WHAT TO WORK ON » Given the records below, would you repeat exactly the lines that begin at the one containing "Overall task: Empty" and end at the one containing "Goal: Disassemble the", inclusive?

AVAILABLE DATA »
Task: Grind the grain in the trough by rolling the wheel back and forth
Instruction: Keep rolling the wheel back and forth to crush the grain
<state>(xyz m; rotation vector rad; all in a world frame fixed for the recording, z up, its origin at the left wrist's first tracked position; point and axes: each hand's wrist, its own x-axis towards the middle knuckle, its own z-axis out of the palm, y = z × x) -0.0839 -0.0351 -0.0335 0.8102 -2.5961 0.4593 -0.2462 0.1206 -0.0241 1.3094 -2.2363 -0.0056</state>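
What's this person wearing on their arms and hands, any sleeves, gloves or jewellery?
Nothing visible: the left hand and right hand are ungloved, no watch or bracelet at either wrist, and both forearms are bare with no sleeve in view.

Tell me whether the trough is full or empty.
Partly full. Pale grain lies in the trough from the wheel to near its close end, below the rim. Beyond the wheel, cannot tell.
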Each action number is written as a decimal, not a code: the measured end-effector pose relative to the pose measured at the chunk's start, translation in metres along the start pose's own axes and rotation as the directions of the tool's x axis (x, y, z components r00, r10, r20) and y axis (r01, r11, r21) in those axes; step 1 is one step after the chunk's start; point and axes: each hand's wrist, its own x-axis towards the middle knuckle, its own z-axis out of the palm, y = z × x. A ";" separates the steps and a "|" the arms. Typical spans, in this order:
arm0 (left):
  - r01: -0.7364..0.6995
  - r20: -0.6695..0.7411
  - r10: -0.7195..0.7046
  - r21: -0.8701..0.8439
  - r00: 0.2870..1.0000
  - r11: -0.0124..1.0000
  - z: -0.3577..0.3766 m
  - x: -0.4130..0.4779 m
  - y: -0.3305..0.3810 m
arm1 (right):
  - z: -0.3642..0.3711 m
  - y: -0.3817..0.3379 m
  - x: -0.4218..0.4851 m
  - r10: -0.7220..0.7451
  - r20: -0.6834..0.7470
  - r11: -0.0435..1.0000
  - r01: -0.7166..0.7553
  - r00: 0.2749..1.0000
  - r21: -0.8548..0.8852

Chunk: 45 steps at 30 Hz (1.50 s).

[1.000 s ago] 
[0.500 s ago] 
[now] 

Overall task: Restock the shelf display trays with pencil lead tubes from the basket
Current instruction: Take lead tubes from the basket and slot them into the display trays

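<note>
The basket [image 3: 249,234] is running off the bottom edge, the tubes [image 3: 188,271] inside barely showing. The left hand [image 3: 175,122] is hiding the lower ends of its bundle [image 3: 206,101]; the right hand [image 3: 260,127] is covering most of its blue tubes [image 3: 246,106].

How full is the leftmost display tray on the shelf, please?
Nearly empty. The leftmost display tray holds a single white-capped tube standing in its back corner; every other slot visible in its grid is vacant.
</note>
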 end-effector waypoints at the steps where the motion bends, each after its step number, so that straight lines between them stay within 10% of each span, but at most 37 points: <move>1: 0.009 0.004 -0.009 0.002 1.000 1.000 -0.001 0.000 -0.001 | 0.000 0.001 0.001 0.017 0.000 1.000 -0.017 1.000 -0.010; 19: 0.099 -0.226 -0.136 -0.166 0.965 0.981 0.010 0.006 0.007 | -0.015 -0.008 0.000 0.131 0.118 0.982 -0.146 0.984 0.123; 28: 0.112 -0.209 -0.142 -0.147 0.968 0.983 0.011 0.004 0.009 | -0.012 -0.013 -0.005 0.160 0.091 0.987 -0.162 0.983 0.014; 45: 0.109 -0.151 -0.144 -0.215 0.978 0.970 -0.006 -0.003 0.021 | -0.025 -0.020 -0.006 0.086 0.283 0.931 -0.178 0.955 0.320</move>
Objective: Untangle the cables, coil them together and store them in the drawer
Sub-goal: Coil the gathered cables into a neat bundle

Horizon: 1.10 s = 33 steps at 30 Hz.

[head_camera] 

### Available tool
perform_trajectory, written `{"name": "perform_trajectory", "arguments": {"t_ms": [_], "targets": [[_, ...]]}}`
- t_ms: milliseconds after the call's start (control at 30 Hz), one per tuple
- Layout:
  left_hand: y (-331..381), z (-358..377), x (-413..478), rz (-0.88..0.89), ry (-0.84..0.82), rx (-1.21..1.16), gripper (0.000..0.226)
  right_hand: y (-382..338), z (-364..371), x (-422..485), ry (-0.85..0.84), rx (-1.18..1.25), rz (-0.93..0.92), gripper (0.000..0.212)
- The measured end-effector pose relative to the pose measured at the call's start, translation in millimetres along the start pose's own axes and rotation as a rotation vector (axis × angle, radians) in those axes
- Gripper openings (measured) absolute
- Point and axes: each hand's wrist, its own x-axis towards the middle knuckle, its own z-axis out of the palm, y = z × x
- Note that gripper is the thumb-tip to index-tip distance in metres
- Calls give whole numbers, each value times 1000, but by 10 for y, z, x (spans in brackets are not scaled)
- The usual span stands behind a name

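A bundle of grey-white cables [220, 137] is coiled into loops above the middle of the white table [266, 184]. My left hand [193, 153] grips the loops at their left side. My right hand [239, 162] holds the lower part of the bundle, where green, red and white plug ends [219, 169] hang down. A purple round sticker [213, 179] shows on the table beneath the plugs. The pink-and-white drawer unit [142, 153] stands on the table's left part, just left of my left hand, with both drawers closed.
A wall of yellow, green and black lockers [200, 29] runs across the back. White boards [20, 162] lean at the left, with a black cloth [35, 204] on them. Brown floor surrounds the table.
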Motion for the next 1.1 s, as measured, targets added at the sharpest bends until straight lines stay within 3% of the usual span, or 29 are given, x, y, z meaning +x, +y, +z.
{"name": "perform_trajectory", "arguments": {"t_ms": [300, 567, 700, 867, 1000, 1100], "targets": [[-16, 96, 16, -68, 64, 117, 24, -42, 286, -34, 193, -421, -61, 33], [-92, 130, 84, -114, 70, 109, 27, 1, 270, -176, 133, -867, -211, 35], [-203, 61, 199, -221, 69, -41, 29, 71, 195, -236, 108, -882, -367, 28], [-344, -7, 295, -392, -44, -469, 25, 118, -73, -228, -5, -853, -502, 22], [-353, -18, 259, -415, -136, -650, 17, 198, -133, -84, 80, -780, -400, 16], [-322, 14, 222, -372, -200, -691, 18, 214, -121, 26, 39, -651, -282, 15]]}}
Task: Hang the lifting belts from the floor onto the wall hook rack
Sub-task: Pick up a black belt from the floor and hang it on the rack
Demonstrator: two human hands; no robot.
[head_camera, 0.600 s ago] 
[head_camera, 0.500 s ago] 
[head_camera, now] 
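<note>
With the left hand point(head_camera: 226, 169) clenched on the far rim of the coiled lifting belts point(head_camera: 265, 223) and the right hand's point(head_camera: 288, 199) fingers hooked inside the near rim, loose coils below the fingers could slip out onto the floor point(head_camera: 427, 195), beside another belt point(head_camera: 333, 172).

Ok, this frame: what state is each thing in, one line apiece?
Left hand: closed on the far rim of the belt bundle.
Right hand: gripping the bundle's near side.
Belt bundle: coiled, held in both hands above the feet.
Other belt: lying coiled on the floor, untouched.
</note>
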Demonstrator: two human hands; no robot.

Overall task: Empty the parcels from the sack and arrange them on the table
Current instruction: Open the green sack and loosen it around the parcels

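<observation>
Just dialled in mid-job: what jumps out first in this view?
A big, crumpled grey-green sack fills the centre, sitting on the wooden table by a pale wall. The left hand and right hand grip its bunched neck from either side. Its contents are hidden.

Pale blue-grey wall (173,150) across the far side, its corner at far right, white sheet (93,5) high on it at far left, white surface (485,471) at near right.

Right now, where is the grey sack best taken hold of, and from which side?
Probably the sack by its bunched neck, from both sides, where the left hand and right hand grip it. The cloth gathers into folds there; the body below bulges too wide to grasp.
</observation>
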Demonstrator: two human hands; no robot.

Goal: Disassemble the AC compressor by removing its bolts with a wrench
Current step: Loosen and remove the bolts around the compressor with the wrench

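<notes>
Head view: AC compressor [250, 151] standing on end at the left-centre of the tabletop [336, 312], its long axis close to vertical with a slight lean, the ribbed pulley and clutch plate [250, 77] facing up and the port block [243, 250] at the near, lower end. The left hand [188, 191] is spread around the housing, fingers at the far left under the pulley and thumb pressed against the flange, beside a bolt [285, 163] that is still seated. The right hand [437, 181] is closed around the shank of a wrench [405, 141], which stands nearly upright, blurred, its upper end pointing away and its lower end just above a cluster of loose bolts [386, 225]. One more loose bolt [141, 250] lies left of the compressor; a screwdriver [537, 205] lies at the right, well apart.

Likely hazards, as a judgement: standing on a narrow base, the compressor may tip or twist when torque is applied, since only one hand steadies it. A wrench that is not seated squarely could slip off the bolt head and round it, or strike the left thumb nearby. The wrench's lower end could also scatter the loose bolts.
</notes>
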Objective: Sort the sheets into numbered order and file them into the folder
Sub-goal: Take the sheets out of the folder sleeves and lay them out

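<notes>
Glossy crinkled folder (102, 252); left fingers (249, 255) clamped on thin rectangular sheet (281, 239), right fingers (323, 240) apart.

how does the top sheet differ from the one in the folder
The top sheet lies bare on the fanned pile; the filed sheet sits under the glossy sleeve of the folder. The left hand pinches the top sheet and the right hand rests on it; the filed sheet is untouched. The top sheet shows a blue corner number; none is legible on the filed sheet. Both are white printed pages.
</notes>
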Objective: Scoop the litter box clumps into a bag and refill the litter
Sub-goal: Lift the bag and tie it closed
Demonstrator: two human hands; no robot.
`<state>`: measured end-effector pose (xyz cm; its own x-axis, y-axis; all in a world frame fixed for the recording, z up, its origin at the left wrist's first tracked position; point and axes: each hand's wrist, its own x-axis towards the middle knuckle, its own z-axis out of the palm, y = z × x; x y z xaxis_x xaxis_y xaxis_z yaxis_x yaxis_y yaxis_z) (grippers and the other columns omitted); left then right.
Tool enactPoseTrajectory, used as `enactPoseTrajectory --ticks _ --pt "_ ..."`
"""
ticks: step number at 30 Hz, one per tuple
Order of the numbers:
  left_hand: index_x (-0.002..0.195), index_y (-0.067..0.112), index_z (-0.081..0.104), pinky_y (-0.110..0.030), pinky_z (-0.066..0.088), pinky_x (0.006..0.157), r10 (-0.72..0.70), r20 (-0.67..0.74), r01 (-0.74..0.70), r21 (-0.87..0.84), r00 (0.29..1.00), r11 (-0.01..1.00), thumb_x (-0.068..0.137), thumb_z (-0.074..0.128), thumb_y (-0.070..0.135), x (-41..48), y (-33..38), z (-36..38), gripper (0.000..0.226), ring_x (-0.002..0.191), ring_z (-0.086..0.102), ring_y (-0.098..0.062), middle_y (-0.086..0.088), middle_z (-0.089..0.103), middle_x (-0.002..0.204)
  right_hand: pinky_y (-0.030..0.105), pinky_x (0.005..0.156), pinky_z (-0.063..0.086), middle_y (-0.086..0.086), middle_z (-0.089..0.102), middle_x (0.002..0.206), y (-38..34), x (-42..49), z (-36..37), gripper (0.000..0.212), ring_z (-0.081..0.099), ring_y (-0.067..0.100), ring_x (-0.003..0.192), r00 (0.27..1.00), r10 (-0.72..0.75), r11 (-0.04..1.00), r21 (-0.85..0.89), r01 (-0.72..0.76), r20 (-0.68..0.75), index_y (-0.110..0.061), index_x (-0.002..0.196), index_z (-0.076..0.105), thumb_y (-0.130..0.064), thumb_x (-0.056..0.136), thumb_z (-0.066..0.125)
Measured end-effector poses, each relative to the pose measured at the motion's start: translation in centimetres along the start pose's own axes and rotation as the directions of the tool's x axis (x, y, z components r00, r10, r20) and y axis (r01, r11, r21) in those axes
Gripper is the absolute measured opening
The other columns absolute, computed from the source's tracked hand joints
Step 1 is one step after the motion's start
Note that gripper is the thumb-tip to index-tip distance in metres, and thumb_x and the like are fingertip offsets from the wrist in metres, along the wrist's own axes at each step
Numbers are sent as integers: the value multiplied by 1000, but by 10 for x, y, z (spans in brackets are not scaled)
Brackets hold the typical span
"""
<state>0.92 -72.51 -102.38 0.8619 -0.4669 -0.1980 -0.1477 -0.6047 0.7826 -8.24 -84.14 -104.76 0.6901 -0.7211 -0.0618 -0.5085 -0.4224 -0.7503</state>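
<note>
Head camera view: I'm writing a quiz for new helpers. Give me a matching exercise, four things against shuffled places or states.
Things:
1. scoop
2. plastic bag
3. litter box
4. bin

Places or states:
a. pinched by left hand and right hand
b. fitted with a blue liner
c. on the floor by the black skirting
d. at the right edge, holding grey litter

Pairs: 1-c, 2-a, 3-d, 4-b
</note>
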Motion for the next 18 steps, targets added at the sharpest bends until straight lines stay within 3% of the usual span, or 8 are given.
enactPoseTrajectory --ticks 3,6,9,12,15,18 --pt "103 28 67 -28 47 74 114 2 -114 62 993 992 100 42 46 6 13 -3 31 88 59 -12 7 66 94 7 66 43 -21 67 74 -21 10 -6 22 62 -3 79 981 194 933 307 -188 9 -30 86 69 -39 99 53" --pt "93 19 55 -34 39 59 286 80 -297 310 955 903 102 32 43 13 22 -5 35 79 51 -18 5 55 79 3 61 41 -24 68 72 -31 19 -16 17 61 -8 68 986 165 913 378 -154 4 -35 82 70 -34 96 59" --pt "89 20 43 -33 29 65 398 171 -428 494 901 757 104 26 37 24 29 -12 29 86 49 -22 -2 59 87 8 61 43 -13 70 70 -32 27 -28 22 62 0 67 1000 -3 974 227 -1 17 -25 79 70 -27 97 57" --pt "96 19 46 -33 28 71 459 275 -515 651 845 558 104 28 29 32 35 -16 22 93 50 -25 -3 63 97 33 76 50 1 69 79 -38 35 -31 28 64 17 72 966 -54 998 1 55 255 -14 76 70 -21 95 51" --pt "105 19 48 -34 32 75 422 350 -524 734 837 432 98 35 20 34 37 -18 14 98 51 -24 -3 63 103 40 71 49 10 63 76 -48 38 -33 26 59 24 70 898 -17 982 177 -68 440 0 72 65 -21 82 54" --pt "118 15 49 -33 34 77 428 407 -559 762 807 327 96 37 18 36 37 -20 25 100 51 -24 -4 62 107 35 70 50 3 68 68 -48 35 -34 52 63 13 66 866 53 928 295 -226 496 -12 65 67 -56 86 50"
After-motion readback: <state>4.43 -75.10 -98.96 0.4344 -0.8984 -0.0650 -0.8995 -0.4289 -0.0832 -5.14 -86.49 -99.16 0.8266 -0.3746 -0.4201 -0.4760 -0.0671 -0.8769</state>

EXPECTED ANSWER »
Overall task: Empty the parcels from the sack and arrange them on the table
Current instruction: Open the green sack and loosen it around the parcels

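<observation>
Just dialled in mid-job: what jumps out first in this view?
A big, crumpled grey-green sack fills the centre, sitting on the wooden table by a pale wall. The left hand and right hand grip its bunched neck from either side. Its contents are hidden.

Pale blue-grey wall (173,150) across the far side, its corner at far right, white sheet (93,5) high on it at far left, white surface (485,471) at near right.

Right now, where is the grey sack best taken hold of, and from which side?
Probably the sack by its bunched neck, from both sides, where the left hand and right hand grip it. The cloth gathers into folds there; the body below bulges too wide to grasp.
</observation>
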Demonstrator: two human hands; no robot.

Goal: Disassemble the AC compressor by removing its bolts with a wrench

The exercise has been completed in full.